Такая формулировка Коле вполне нравилась. По крайней мере, с таким убеждением ему будет проще: роящиеся в голове мысли не будут давить на него. Дружба не встанет между ним и хоккеем. В конце концов, Александр Юрьевич не вправе выбирать Николаю друзей.
— Не думала, что «Война и мир» еще в моде. Мне казалось, это давно наскучивший роман, который навязывают в школе, — сказала Аня, присев по левую сторону от Николая.
— Классика всегда в моде, — спокойно ответил Литвинов и перелистнул страницу. — Особенно если герои откликаются у тебя в сердце.
— И чем же роман Толстого привлек тебя? — в ее глазах виднелось разразившееся любопытство.

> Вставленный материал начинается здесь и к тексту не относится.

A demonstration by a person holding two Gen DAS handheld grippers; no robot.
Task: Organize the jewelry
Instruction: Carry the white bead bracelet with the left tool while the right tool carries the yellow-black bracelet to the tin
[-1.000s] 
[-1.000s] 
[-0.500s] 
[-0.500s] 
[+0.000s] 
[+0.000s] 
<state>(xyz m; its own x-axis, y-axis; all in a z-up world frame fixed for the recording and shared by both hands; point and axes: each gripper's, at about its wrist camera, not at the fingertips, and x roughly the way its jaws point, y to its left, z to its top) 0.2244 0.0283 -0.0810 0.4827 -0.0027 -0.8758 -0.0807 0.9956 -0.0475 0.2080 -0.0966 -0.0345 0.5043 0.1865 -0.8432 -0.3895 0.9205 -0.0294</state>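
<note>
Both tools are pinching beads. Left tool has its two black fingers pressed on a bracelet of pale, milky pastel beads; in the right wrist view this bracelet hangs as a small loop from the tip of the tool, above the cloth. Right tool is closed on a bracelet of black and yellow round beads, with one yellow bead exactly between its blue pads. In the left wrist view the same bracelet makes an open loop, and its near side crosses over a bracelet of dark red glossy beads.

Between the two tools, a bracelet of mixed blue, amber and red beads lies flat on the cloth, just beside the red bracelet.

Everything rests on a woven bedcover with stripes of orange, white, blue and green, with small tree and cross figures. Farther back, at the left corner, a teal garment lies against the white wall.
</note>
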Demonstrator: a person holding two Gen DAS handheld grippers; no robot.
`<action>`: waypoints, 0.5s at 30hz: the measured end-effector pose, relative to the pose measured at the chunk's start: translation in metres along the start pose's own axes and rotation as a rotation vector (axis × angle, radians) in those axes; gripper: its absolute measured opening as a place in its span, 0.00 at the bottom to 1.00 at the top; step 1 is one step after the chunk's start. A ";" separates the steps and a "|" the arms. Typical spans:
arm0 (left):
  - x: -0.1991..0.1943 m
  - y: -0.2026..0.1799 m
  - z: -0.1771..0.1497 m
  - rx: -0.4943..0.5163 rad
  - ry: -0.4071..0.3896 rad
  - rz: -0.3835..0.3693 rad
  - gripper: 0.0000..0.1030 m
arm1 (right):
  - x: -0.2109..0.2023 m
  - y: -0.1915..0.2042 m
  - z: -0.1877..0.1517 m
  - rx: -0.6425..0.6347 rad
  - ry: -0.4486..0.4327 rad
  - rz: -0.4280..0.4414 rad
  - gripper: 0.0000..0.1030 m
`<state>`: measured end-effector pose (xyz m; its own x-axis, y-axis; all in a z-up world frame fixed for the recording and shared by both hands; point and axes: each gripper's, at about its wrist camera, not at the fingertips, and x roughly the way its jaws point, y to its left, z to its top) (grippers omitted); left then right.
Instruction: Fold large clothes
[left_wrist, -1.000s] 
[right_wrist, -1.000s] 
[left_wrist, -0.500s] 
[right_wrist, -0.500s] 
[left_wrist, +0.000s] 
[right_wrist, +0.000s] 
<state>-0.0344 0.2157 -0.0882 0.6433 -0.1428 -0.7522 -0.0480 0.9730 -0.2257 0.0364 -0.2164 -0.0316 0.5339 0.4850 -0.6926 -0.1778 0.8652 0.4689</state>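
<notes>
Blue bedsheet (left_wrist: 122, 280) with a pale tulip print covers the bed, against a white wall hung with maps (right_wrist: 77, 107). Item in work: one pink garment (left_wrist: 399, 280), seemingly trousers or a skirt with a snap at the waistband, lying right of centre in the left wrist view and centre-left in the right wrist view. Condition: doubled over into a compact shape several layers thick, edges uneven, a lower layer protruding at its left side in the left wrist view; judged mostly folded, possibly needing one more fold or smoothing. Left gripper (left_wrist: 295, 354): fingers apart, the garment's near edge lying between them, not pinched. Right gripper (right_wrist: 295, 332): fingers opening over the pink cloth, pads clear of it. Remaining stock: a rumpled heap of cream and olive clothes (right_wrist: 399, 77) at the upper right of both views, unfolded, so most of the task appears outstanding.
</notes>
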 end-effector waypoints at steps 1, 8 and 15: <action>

— В нем гораздо больше смысла, чем в современном мире.
Аня, сложив руки на груди, откинулась на спинку сиденья, обитого мягкой черной тканью. Посмотрела на проход между рядами и следы от кроссовок, оставленные на серебристом покрытии, и уставилась в одну точку. На миг она смолкла, обдумывая слова Литвинова. Затем улыбнулась, вообразив, насколько богат и интересен внутренний мир Николая, который пока не поддавался изучению, словно он был покрыт панцирем или стальным куполом.
За месяц Костенко составила себе его автопортрет, однако деталей в нем все же не хватало. Николай казался ей моментами черствым, что он оправдывал сдержанностью, а иногда слишком чувствительным. Он был умен во многом и мог разобраться в самом неподатливом обычному разуму вопросе, но наивен в простых вещах. Он разбирался в науке и экономике, но не смыслил в любви. Он кружился во взрослом и серьезном мире, но ни разу не сидел под ночным небом и не обсуждал с девушками нелепые истории. Вчерашний разговор в кругу команды, в котором была затронута личность Александра Юрьевича, показал ей, что в устройстве внутреннего мира Литвинова все не так просто и что главная причина — его отец. Что же все-таки между ними происходило, оставалось для Костенко тайной за семью печатями.
В момент, когда Аня повернула голову в его сторону, Николай склонился над книгой и задумчиво нахмурил густые светлые брови, подперев подбородок двумя пальцами. Его взгляд был серьезным. Сосредоточенность на сюжете романа Толстого почему-то позабавила Костенко. Тщательно изучив острые очертания его лица, она потянулась к нему, тонкими холодными пальцами коснувшись его щеки.
Николай дернулся и растерянно взглянул на нее. Дыхание замедлилось, а пальцы оказались прижатыми резко захлопнутой книгой.
— У тебя пластырь отклеивается, — пояснила Костенко, заметив обескураженность Литвинова.
Расстояние между ними было катастрофически близким. И Коле это вовсе не нравилось. Он откашлялся и отодвинулся от нее на одно сиденье. Положил книгу на колени, высунув прижатые пальцы, и поджал губы в тонкую полоску. Он чувствовал, что Костенко хотела узнать правду о том, о чем так неосторожно обмолвился вчера Ильин. Обижать Аню ему не хотелось. Но единственный шанс сохранить баланс — дать отпор и установить между ними границу, которая с каждым днем теряла свою черту.